Alles in allem hat das KCanG und das MedCanG, wie wohl die meisten Gesetze, so viele Schlupflöcher offenbart, dass die Arbeit von Jahrzehnten, Cannabis als Medikament zu etablieren, innerhalb kürzester Zeit torpediert werden konnte. Ergebnis, erste Ärzte, die man zuvor mühsam von der Wirksamkeit überzeugt hatte, ziehen sich zurück. Selbst Patienten, die schon längerfristig mit Cannabis als Medikament als bester oder und letzter Alternative versorgt wurden, es dringend benötigen, erhalten dieses nun vielleicht nicht mehr.
Die Öffentlichkeit schaut verwundert und entsetzt auf Diskussionen über Spielplätze, Abstandsregelungen zu Kindern und Jugendlichen, der Planung von Großanbauflächen durch Investoren und wundert sich, wo die zugesagten Präventionskonzepte geblieben sind.
Cannabis ist mehr denn je in aller Munde, mehr denn je in die Schmuddelecke gewandert.
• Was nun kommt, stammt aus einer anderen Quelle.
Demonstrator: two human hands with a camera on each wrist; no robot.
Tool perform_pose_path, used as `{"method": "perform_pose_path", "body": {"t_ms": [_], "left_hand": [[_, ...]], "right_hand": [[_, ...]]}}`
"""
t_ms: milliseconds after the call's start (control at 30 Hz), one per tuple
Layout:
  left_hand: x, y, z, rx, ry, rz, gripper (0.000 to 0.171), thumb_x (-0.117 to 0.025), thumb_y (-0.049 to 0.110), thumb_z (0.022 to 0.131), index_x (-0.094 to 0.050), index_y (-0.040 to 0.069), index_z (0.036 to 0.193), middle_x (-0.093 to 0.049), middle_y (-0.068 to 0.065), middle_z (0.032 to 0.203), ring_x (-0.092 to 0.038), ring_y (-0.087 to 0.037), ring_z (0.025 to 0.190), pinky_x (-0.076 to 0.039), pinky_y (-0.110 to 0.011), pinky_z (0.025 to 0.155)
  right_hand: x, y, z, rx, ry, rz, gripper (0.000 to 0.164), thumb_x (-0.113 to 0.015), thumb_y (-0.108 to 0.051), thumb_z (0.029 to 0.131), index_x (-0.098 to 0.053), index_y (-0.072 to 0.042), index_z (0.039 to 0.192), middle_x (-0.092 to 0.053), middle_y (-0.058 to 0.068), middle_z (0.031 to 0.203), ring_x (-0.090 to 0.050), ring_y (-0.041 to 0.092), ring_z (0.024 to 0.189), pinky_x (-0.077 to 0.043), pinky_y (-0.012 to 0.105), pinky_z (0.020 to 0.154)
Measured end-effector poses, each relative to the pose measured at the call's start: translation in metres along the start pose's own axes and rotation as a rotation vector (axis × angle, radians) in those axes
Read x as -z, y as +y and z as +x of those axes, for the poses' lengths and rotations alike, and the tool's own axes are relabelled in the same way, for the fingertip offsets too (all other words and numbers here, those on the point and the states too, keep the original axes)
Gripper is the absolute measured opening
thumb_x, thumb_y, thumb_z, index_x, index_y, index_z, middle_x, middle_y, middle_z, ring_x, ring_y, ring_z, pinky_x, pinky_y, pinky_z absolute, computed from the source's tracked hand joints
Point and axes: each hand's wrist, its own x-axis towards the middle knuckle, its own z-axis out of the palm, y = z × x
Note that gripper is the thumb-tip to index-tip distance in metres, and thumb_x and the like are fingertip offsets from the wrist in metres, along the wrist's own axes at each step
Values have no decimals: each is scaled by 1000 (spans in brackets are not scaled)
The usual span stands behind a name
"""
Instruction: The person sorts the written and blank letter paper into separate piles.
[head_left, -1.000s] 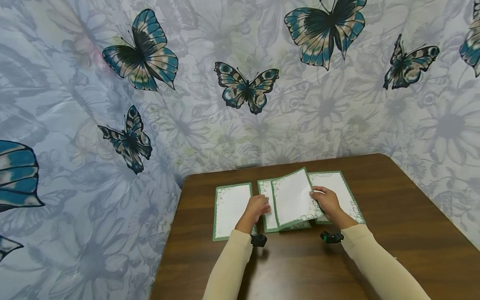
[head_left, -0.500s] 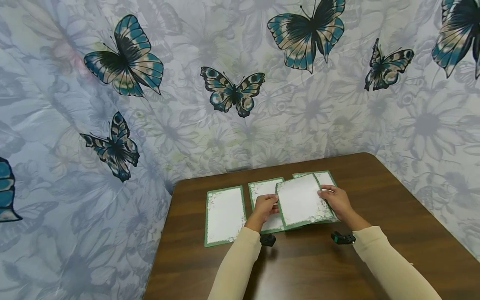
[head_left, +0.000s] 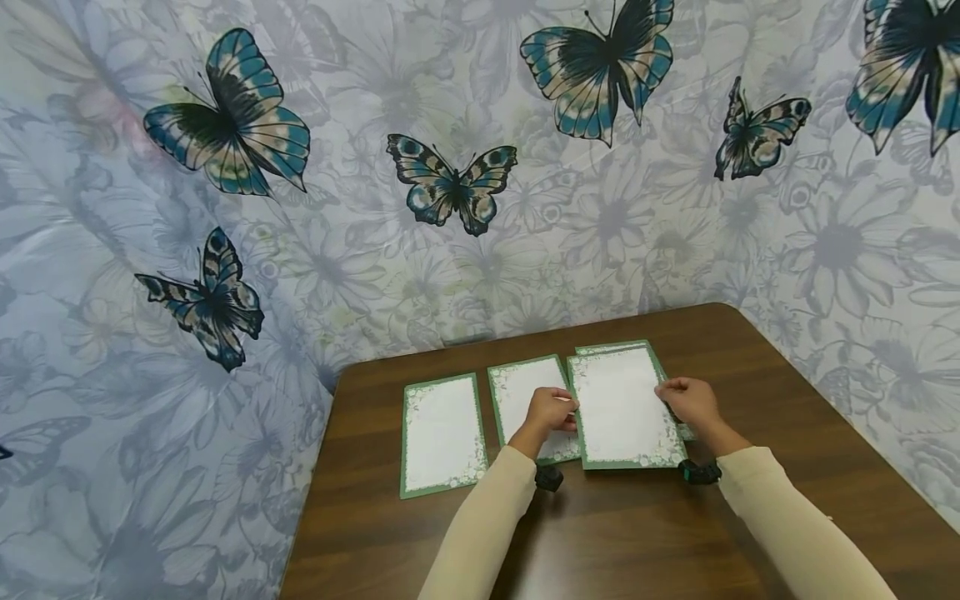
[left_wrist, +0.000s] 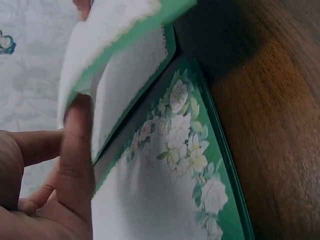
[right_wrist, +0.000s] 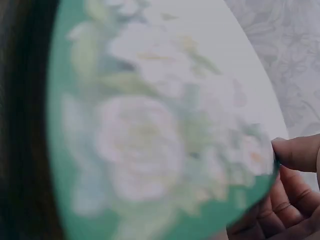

Mehr Menschen als je zuvor laufen Gefahr, mit dem Gesetz in Konflikt zu geraten, aus der Not ihr Medikament nicht mehr zu erhalten, aus dem Unwissen, was jetzt erlaubt ist und was nicht.
Verwunderlich all das, denn es wurden Kenner und Fachleute der Freizeitszene, Fachleute für Cannabis als Medikament, Wissenschaftler, Gremien und Studien in die Beratungen zum Gesetz miteinbezogen.
Es hätte alles so gut werden können.